Sonunda le olan 5 harfli 43 kelime var. LE ile biten kelimeler listesini inceleyerek aradığınız kelimeleri bulabilirsiniz. Türkçe araştırmalarınızda, scrabble oyununda bu kelimeleri kullanabilirsiniz. Ayrıca İçinde le olan kelimeler listesine ya da başında le olan kelimeler listesine gözatmak isteyebilirsiniz.

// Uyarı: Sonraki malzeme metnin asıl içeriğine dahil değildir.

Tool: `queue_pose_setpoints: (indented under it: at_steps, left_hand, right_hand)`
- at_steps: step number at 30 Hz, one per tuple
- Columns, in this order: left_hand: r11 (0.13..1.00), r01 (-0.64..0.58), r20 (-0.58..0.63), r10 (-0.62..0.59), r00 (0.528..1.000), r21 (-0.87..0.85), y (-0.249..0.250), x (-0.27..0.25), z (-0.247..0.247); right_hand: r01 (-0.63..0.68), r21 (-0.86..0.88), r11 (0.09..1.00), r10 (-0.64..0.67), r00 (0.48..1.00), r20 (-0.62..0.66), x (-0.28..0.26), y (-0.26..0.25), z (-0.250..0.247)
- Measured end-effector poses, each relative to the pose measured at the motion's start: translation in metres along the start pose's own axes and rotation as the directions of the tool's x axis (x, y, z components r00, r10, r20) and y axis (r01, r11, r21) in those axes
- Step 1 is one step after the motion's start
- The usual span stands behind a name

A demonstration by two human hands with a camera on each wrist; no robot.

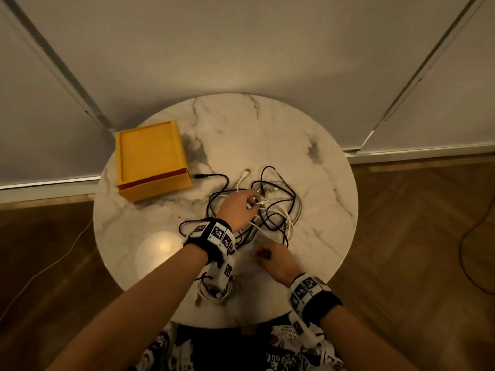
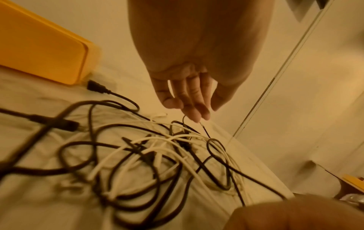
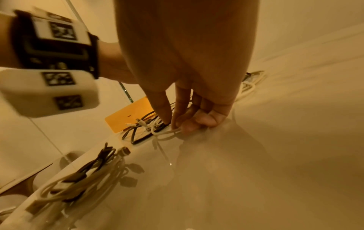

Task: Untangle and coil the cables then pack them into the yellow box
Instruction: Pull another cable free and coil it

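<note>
With the left hand (image 1: 239,208) loose-fingered over the tangled cables (image 1: 263,207) at counter (image 1: 308,124) centre and the right hand (image 3: 194,118) pinching a white cable (image 3: 165,132), pulling may tighten knots; yellow box (image 1: 150,159) at ten o'clock.

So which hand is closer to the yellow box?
The left hand. It reaches into the cable tangle just right of the yellow box, while the right hand pinches a white cable nearer the person, farther from the box.
</note>
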State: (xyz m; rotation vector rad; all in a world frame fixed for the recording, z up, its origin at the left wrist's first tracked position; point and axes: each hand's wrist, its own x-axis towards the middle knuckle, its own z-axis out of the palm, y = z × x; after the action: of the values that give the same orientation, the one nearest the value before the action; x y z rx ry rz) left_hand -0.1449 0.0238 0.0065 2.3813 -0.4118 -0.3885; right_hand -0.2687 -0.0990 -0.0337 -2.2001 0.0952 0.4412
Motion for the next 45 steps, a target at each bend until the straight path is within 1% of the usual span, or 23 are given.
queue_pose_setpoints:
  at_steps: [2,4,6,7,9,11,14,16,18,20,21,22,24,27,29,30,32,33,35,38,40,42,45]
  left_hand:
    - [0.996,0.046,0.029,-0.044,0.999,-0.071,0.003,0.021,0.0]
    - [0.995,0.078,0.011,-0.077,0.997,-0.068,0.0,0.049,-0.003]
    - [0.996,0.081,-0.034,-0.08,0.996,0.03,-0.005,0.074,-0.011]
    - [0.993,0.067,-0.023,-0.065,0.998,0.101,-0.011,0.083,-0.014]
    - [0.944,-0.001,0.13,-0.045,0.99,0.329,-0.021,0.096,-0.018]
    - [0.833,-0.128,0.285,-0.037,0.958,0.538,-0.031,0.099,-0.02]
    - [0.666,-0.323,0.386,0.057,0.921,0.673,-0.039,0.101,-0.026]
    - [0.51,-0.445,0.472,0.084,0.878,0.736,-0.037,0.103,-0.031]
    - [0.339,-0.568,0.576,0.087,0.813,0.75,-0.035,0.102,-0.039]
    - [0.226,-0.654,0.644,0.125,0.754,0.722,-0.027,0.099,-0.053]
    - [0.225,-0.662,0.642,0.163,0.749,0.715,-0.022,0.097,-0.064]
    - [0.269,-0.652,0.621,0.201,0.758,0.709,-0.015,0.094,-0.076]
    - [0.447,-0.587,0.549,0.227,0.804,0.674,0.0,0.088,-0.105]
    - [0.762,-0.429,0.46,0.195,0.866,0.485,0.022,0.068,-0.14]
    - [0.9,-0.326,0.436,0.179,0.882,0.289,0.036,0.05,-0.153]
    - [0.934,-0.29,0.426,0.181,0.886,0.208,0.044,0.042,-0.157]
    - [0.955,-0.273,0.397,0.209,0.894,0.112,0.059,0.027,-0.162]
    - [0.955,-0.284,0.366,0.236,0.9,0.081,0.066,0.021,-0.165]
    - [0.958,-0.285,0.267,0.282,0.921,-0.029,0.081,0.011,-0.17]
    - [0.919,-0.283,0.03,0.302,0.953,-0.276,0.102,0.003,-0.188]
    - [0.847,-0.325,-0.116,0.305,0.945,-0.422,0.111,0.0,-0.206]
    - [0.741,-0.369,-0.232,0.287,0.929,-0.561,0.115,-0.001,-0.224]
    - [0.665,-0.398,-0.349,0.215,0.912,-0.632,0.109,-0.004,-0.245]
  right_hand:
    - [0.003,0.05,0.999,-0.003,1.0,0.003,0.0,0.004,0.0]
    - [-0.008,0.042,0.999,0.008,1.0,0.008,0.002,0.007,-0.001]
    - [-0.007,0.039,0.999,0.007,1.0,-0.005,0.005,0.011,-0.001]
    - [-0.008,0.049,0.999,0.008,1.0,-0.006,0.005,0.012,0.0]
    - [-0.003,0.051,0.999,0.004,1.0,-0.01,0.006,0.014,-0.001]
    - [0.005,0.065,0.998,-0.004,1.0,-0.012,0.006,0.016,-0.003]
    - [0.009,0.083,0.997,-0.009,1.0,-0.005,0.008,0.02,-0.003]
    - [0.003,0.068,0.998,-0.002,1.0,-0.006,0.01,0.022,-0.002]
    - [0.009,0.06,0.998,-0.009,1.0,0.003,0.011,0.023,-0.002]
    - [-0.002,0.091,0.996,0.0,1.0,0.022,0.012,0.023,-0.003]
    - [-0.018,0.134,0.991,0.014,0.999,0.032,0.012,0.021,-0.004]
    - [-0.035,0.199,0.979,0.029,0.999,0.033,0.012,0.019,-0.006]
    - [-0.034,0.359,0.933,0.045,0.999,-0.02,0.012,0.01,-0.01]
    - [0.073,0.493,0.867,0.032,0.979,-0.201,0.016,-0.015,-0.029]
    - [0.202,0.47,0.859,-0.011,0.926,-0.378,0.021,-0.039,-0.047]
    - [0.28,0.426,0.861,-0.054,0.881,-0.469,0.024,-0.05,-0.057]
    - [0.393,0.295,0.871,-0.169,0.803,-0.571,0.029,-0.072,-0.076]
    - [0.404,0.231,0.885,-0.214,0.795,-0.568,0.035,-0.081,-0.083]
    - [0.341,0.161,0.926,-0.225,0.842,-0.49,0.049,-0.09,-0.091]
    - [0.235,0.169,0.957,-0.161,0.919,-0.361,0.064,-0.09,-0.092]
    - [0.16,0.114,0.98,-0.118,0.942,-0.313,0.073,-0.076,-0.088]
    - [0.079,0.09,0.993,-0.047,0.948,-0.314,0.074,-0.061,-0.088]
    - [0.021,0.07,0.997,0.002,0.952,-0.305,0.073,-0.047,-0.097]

Ayrıca şunu da deneyebilirsiniz, işlerinizi kolaylaştıracak bir kelime bulucu : Kelime bulma makinesi

Harf Sayısına Göre Kelimeler


Kelime bulma makinesi

E L Harfleri İle Yazılabilecek Bazı Kelimeler

2 Harfli Kelimeler

EL, LE

Daha kapsamlı sonuç için lütfen kelime bulma makinesini kullanın.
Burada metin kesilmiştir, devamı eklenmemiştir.